I'm happy to report that I did indeed follow through with my plans, having clocked probably something in the range of 500-1000 hours in the evenings and weekends over the past year teaching myself Objective C and learning the iOS SDK, as well as designing and building my app (I'll describe that in more depth in future blog posts). As I mentioned, I had already subscribed to the iOS Developer Program, and so began by playing around in Xcode. There is a wealth of information through Apple's developer portal, but I tend to learn best from books, so I purchase a couple of O'Reilly books:  'Learning iPhone Programming', by Alasdair Allan and 'iPhone App Development, The Missing Manual', by Craig Hockenberry. These were ok, and certainly helped me start getting my hands dirty. I also started exploring some of Apple's WWDC videos that are available via the developer portal. I think by March of last year I had developed enough basic skills that I was able to build a very crude first prototype of my app, which was fun.
But, I definitely felt as though I was only scratching the surface, and had a pretty superficial understanding of the entire iOS platform. So, I endeavored to learn more and to go deeper. I came across what turned out to be a very effective source of training: Stanford's iPhone Application Development course (Winter 2010), which was available online through the iTunes U collection of educational videos. I later discovered the Fall 2010 version, taught by Paul Hegarty, which is even better than the first course.
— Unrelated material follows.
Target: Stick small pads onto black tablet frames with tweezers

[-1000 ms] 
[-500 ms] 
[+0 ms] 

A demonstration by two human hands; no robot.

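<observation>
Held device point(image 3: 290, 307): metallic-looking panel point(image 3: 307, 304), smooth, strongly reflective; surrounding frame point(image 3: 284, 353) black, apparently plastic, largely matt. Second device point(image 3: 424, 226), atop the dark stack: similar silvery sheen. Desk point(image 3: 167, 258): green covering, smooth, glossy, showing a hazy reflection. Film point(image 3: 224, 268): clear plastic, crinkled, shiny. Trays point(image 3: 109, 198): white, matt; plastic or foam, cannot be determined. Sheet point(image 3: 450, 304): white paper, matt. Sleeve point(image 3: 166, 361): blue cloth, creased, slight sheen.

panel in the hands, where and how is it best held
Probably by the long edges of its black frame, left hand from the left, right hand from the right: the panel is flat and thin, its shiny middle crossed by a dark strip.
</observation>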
Today I learned that yet another semester of this course is available: iPad and iPhone Application Development (also taught by Hegarty), advertised in the video above. They cover some relatively recent developments, such as Storyboards and automatic reference counting, which look pretty cool.
Late last summer I discovered a couple of books that I highly recommend: 'Programming iOS 4' by Matt Neuburg and 'Core Data for iOS' by Tim Isted and Tom Harrington. I dedicated a couple of months reading both of these from cover to cover (well, mostly). The Neuburg book is very pedagogical and well organized. The Isted/Harrington book is decent, but derives it's value mostly from the fact that there aren't many books out there about the Core Data framework for iOS. More recently, as a more robust version of my app has taken shape, I read the book 'App Savvy' by Ken Yarmosh, which describes the process of distributing and marketing your app on Apple's app store.
Even with an entire year of fairly focussed self-guided learning, I still feel I have quite a bit yet to learn about building mobile apps in general, and for the iOS in particular. I feel that you can only take your understanding so far while learning on your own 'in a vacuum', and so a couple of weeks ago I started attending an eight week long 'Introduction to iOS Programming' course at the start-up incubator EnterpriseWorks in the Research Park on the UIUC campus, taught by Mike Haberman. Even though I know quite a bit already, I'm finding the course to be very useful in helping to fill in gaps here and there, and I'm starting to meet fellow mobile app developers, which is my main motivation for taking the course.